S3删除和HDFS到S3复制 [英] S3 Delete & HDFS to S3 Copy
问题描述
作为我的Spark
管道的一部分,我必须在EMR
/S3
上执行以下任务:
As a part of my Spark
pipeline, I have to perform following tasks on EMR
/ S3
:
- 删除 :(递归)删除给定
S3 bucket
下的所有文件/目录
- 复制:将目录(子目录和文件)的内容复制到给定的
S3 bucket
- Delete: (Recursively) Delete all files / directories under a given
S3 bucket
- Copy: Copy contents of a directory (subdirectories & files) to a given
S3 bucket
根据我目前的知识,Airflow
不会为这些任务提供operator
s/hook
s.因此,我计划按以下方式实现它们:
Based on my current knowledge, Airflow
doesn't provide operator
s / hook
s for these tasks. I therefore plan to implement them as follows:
- 删除:扩展
S3Hook
添加在指定的S3 bucket
上执行 - 复制:使用
SSHExecuteOperator
执行hadoop distcp
aws s3 rm
的功能
- Delete: Extend
S3Hook
to add a function that performsaws s3 rm
on specifiedS3 bucket
- Copy: Use
SSHExecuteOperator
to performhadoop distcp
我的问题是:
My questions are:
- 我认为我打算执行的任务是 primitive .
Airflow
已经提供了这些功能吗? - 如果没有,是否有比我计划做的更好的方法?
- I reckon that the tasks I intend to perform are quite primitive. Are these functionalities already provided by
Airflow
? - If not, is there a better way to achieve this than what I plan to do?
我正在使用:
Airflow 1.9.0
[Python 3.6.6
] (will upgrade toAirflow 1.10
once it is released)EMR 5.13.0
推荐答案
delete
是一种基本操作,是,但hadoop distcp
不是.要回答您的问题:
Well the delete
is a primitive operation yes but not the hadoop distcp
. To answer your questions:
- 没有气流在s3挂钩上没有执行这些操作的功能.
- 在我看来,通过创建自己的插件来扩展s3_hook并使用ssh运算符执行distcp,是一种很好的方法.

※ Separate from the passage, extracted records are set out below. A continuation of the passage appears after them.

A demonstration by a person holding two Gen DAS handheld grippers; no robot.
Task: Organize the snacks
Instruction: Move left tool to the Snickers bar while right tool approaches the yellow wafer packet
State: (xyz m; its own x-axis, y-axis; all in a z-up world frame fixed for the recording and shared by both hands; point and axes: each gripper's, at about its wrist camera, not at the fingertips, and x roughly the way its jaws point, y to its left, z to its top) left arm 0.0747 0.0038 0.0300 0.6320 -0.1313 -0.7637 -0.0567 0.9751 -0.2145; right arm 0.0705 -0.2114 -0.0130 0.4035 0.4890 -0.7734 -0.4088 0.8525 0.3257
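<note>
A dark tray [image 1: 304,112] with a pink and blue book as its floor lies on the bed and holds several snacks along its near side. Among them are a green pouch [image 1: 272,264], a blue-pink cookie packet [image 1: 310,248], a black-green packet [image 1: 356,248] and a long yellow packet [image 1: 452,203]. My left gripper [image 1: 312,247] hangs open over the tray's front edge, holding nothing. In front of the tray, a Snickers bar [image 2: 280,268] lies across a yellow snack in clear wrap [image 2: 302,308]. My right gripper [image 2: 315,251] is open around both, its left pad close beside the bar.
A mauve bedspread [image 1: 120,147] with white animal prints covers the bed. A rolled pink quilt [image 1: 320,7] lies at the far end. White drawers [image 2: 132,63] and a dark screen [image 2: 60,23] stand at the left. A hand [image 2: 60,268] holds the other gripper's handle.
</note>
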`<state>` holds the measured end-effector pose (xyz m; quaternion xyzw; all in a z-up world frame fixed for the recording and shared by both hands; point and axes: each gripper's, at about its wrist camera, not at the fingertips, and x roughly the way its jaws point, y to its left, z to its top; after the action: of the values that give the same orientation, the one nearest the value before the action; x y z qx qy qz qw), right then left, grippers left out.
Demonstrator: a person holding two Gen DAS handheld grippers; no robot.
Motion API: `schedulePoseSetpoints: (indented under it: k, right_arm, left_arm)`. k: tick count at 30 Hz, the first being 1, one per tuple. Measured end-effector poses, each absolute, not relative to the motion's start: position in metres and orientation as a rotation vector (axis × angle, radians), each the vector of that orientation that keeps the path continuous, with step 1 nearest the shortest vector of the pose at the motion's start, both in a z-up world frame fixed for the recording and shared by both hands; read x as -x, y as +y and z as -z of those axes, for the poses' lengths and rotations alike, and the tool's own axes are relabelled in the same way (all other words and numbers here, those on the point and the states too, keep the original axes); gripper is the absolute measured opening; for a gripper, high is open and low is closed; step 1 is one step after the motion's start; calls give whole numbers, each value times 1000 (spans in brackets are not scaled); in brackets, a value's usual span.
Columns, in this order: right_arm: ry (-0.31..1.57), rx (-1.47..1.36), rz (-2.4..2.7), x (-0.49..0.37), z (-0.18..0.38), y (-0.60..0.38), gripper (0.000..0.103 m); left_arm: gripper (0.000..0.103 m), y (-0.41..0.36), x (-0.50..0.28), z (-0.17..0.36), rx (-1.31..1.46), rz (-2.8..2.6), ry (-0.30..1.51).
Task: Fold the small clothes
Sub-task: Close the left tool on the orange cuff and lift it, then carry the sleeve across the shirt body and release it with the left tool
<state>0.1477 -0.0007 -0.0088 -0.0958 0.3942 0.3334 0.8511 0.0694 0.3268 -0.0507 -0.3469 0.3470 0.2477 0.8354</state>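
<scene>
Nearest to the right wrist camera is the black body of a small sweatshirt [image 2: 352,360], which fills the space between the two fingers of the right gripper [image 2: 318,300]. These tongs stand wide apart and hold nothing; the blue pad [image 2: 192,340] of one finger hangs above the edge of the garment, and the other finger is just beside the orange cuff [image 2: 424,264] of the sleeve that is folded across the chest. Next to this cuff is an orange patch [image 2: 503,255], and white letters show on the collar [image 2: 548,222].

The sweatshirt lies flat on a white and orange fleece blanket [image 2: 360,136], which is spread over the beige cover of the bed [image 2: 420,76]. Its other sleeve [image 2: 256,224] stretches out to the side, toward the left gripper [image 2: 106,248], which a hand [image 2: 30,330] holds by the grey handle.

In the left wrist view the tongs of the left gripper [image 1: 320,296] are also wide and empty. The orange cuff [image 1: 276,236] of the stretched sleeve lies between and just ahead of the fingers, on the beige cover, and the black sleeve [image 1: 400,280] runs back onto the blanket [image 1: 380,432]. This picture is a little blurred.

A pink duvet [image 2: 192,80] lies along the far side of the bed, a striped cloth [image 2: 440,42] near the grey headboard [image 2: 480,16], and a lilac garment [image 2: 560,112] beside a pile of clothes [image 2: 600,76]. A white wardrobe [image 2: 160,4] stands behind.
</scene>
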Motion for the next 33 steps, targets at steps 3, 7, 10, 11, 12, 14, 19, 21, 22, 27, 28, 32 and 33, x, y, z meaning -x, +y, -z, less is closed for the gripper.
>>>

不确定标准S3_Hook为什么不具有删除功能.可能是因为 s3提供了最终一致的"一致性模型(可能不是原因,但还是要牢记在心)
Not sure why the standards S3_Hook does not have a delete function. It MAY be because s3 provides an "eventually consistent" Consistency Model (probably not the reason but good to keep in mind anyway)
这篇关于S3删除和HDFS到S3复制的文章就介绍到这了,希望我们推荐的答案对大家有所帮助,也希望大家多多支持IT屋!